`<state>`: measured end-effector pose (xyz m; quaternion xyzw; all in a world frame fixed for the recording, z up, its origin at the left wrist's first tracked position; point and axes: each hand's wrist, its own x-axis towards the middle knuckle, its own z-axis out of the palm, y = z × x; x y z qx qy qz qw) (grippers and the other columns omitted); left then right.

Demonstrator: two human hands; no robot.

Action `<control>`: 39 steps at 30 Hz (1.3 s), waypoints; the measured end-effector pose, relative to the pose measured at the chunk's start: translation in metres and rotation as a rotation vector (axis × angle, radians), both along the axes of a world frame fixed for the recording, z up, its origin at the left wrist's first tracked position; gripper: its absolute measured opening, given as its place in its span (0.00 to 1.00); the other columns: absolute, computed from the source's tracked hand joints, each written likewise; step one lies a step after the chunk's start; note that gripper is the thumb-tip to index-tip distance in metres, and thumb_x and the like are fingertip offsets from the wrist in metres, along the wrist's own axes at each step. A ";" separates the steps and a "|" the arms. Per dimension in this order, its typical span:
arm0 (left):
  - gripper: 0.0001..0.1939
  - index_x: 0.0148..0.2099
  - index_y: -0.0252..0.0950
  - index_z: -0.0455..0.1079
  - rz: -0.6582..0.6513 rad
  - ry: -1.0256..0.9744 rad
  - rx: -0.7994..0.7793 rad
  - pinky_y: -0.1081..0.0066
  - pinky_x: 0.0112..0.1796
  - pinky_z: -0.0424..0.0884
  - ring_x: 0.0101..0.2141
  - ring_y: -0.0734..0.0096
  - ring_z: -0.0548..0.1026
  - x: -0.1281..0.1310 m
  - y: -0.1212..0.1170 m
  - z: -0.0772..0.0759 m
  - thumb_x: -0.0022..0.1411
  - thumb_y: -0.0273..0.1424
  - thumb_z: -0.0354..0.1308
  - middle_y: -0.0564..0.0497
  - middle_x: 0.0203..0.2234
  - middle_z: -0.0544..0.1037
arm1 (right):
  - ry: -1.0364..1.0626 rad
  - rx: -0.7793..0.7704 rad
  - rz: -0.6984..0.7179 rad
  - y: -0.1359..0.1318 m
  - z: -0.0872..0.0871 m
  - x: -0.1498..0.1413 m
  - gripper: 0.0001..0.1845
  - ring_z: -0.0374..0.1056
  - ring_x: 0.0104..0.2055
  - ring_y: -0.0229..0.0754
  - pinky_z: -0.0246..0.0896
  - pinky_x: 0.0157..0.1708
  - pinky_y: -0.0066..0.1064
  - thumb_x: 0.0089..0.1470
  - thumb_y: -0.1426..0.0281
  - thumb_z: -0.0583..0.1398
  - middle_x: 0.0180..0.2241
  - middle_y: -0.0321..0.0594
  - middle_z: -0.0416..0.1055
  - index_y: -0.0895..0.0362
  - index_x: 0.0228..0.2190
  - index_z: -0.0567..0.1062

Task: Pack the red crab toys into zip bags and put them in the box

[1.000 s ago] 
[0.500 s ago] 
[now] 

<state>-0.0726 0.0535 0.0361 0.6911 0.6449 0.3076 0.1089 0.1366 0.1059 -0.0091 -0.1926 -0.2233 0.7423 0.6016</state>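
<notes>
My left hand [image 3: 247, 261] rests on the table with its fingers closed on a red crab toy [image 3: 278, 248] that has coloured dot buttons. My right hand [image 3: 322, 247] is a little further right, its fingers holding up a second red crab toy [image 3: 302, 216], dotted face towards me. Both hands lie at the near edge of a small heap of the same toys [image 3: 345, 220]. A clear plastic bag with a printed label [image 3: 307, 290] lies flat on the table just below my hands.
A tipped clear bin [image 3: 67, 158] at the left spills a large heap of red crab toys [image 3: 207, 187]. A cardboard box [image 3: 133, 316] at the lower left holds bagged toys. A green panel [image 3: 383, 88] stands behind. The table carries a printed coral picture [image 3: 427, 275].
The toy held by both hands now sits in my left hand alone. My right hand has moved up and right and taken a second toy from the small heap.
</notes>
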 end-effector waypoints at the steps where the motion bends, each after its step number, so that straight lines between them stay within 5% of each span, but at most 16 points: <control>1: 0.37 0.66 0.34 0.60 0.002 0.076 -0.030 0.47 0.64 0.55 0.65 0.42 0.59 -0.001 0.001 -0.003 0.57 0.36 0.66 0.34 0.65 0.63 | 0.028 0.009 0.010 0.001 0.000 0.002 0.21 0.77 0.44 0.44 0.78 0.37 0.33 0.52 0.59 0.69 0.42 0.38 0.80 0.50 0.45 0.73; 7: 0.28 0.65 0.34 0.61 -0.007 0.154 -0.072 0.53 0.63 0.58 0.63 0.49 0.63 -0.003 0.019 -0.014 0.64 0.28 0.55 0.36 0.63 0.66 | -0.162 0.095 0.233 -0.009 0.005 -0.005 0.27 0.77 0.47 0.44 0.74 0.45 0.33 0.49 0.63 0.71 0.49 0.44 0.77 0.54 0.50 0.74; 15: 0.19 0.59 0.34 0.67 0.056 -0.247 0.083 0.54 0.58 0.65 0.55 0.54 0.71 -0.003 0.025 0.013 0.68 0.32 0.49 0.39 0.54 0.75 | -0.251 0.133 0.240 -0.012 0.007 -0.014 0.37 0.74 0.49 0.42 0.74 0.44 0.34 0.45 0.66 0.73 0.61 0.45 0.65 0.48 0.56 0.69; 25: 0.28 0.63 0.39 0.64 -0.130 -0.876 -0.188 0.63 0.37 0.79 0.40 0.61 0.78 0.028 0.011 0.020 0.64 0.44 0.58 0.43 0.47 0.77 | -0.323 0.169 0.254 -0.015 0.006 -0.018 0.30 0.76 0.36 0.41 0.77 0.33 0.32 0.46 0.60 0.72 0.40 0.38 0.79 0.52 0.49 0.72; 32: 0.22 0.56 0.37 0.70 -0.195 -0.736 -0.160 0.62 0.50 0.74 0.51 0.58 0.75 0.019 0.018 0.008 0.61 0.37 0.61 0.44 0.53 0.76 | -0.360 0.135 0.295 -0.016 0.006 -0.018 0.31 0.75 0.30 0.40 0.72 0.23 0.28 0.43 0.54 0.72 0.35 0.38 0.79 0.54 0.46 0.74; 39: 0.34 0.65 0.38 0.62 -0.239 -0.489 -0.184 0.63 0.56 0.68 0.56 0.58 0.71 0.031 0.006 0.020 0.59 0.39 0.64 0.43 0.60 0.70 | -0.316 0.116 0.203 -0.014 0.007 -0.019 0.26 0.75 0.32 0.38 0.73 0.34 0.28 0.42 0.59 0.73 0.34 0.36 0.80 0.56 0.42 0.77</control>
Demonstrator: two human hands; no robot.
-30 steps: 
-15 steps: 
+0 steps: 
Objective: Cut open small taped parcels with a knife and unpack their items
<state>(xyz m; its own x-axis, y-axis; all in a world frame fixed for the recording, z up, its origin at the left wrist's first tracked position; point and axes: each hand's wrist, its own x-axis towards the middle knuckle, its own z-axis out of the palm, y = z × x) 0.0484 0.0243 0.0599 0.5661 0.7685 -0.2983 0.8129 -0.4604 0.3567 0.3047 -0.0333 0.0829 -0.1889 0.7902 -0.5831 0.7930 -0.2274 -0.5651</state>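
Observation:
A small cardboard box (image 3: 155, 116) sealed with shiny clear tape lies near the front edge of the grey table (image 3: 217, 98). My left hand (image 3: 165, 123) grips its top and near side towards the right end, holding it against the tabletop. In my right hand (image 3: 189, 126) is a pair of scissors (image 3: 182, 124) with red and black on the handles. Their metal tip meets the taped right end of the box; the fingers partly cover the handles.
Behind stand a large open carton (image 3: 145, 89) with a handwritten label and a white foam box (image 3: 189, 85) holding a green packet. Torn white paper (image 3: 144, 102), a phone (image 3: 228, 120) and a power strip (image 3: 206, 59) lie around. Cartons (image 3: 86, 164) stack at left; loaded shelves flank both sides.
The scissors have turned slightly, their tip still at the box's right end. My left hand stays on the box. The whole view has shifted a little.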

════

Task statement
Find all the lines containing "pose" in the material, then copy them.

Output for this task
`<state>`: measured end-effector pose (xyz m; quaternion xyzw; all in a world frame fixed for the recording, z up, its origin at the left wrist's first tracked position; point and axes: each hand's wrist, its own x-axis towards the middle knuckle, its own z-axis out of the palm, y = z × x; x y z qx qy qz qw) (grippers and the other columns omitted); left then right.
Action `<control>`: 39 steps at 30 Hz (1.3 s), waypoints; the measured end-effector pose, relative to the pose measured at the chunk's start: translation in metres and rotation as a rotation vector (axis × angle, radians), both along the axes of a world frame fixed for the recording, z up, its origin at the left wrist's first tracked position; gripper: its absolute measured opening, given as its place in its span (0.00 to 1.00); the other columns: absolute, computed from the source's tracked hand joints, each written likewise; step one lies a step after the chunk's start; note that gripper is the thumb-tip to index-tip distance in metres, and thumb_x and the like are fingertip offsets from the wrist in metres, along the wrist's own axes at each step. A ";" separates the steps and a "|" the arms. Per dimension in this order, its typical span:

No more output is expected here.